Writing a user actions script
To start, create a new JavaScript file in your repository. For this example, we'll use test/userActions.js. Add the following contents:
import Corellium from '@corellium/client-api';
const defaultClient = CorelliumClient.ApiClient.instance;
const BearerAuth = defaultClient.authentications['BearerAuth'];
BearerAuth.accessToken = "YOUR ACCESS TOKEN";
const api = new CorelliumClient.CorelliumApi();
const instanceId = 'your_instance_id';
const main = async () => {
await api.v1PostInstanceInput(instanceId, {
[
{
"buttons": ["finger"],
"position": [[300, 600]],
"wait": 0
},
{
"buttons": [],
"wait": 100
},
// etcetera
]
});
};
main();
The first object in the array is a touch event, pressing down at the coordinates { x: 300, y: 600 }. The second event waits for 100 milliseconds before clearing the touch event, effectively releasing the finger.

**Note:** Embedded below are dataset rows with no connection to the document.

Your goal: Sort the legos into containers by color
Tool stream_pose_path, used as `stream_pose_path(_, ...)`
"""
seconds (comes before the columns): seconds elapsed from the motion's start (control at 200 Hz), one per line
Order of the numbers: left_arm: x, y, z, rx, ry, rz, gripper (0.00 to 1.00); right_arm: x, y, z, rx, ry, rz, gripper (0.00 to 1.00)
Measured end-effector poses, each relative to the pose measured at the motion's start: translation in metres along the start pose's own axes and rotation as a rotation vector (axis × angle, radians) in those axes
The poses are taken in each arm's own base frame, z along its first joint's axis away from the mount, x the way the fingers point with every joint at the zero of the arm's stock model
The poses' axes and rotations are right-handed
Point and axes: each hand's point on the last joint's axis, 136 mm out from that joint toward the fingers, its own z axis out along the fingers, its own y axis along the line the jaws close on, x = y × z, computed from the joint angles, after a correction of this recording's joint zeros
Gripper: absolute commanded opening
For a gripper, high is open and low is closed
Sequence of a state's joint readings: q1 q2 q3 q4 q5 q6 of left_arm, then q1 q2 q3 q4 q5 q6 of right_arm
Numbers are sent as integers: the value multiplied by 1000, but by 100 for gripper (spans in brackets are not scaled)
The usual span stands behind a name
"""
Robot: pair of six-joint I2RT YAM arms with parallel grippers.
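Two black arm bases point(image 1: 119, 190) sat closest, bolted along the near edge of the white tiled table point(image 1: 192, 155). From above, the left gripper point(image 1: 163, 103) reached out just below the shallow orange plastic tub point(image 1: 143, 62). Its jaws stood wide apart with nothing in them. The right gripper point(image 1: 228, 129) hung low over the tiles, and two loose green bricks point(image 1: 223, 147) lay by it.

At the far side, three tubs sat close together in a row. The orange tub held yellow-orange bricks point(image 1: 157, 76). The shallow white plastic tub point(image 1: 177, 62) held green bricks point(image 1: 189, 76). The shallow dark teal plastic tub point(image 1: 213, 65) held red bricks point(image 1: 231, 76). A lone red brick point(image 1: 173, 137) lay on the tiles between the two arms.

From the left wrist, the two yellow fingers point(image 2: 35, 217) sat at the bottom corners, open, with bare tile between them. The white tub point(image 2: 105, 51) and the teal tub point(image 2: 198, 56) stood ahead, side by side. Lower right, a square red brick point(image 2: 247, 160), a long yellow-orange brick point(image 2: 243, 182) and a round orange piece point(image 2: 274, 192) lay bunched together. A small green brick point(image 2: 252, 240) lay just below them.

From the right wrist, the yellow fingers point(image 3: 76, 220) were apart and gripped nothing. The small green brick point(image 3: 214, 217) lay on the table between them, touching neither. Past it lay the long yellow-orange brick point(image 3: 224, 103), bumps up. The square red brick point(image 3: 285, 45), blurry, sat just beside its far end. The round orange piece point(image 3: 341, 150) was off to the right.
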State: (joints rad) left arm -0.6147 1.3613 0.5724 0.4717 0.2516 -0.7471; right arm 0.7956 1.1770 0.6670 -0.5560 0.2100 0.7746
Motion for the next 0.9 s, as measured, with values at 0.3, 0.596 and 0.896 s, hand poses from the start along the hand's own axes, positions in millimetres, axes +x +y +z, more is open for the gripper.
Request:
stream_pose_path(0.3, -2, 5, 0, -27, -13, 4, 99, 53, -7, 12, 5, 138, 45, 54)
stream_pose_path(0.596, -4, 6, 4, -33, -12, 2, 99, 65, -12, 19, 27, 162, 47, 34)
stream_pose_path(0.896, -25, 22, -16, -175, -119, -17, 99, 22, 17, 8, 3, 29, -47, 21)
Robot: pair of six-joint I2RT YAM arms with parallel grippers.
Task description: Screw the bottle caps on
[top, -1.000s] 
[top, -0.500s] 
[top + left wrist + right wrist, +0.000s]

You can add more interactions to the array to perform more actions on the device.
Example
Let's use this app as an example:
To automate the login flow, we need to do 3 things:
- Press the "Sign in with email" button
- Type in the email address and password
- Press the "Sign in" button
Here's what the v1PostInstanceInput call would look like:
await api.v1PostInstanceInput(instanceId, {
[
// Press the "Sign in with email" button
{
"buttons": ["finger"],
"position": [[138, 505]],
"wait": 0
},
// After 100ms, release the button
{
"buttons": [],
"wait": 100
},
// After 1000ms (pending transition), press the email field
{
"buttons": ["finger"],
"position": [[72, 238]],
"wait": 1000
},
// After 100ms, release the button
{
"buttons": [],
"wait": 100
},
// Type in the email address
{
"text": "[email protected]"
},
// Press the password field
{
"buttons": ["finger"],
"position": [[72, 328]],
},
// Type in the password
{
"text": "my_password"
},
// Press the "Sign in" button
{
"buttons": ["finger"],
"position": [[178, 467]],
"wait": 0
},
]
});
This script will press the "Sign in with email" button, wait for the transition to complete, press the email field, type in the email address, press the password field, type in the password, and finally press the "Sign in" button, which will land us on the Profile screen.
During this process, valuable data has been generated on the device and captured in network traffic logs that we can use to identify runtime-level security issues.